== Exercise prompt ==
Write out, word for word, every line in the data below from the one containing "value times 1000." to the one containing "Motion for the", both of them included.
=== Begin Enclosure ===
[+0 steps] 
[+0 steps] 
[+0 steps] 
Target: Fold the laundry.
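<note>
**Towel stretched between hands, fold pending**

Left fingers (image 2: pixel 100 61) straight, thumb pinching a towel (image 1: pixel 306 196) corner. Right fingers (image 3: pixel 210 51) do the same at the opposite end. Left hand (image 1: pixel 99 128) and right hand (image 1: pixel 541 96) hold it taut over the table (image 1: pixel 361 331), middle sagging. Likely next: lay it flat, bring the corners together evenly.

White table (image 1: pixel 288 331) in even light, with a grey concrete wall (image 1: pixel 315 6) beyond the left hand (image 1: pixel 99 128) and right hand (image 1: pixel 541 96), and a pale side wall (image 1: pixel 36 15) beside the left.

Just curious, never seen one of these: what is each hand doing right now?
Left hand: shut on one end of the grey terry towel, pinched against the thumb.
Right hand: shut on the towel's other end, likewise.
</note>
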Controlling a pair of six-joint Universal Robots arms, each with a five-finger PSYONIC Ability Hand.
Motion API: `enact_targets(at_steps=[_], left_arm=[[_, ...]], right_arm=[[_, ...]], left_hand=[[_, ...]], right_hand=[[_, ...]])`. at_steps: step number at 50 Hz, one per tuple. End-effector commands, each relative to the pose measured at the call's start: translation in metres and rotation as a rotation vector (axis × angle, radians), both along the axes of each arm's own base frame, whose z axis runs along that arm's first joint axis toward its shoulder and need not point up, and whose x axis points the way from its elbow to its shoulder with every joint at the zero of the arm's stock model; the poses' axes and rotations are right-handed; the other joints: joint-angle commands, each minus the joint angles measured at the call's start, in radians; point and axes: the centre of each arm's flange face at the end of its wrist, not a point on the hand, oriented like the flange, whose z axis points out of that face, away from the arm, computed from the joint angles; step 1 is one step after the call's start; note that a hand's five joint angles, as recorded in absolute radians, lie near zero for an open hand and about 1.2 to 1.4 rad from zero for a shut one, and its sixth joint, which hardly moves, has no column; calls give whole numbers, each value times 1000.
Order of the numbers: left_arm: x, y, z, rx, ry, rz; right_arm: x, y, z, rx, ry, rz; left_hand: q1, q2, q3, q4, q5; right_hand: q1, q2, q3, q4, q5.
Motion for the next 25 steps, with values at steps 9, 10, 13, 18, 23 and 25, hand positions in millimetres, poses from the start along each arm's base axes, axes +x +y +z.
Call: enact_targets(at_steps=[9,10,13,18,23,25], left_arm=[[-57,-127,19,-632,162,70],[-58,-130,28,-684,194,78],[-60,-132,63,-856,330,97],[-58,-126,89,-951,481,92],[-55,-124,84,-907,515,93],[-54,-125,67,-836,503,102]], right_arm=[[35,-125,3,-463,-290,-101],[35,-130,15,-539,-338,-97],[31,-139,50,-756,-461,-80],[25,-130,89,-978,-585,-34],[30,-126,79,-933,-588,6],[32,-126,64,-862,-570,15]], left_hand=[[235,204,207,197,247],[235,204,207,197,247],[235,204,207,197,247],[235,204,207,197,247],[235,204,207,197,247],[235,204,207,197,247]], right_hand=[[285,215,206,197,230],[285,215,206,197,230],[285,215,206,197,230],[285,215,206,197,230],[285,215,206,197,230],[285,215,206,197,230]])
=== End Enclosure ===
== Solution to the problem ==
Motion API: `enact_targets(at_steps=[_], left_arm=[[_, ...]], right_arm=[[_, ...]], left_hand=[[_, ...]], right_hand=[[_, ...]])`. at_steps: step number at 50 Hz, one per tuple. End-effector commands, each relative to the pose measured at the call's start: translation in metres and rotation as a rotation vector (axis × angle, radians), both along the axes of each arm's own base frame, whose z axis runs along that arm's first joint axis toward its shoulder and need not point up, and whose x axis points the way from its elbow to its shoulder with every joint at the zero of the arm's stock model; the poses' axes and rotations are right-handed; the other joints: joint-angle commands, each minus the joint angles measured at the call's start, in radians; point and axes: the centre of each arm's flange face at the end of its wrist, not a point on the hand, oriented like the flange, whose z axis points out of that face, away from the arm, computed from the joint angles; step 1 is one step after the call's start; note that a hand's five joint angles, as recorded in absolute radians, lie near zero for an open hand and about 1.2 to 1.4 rad from zero for a shut one, and its sixth joint, which hardly moves, has no column; calls give whole numbers, each value times 1000.
Order of the numbers: left_arm: x, y, z, rx, ry, rz; right_arm: x, y, z, rx, ry, rz; left_hand: q1, q2, q3, q4, q5; right_hand: q1, q2, q3, q4, q5.
Motion for the next 25 steps, with values at steps 9, 10, 13, 18, 23 and 25, hand positions in millimetres, poses from the start along each arm's base axes, axes +x +y +z.

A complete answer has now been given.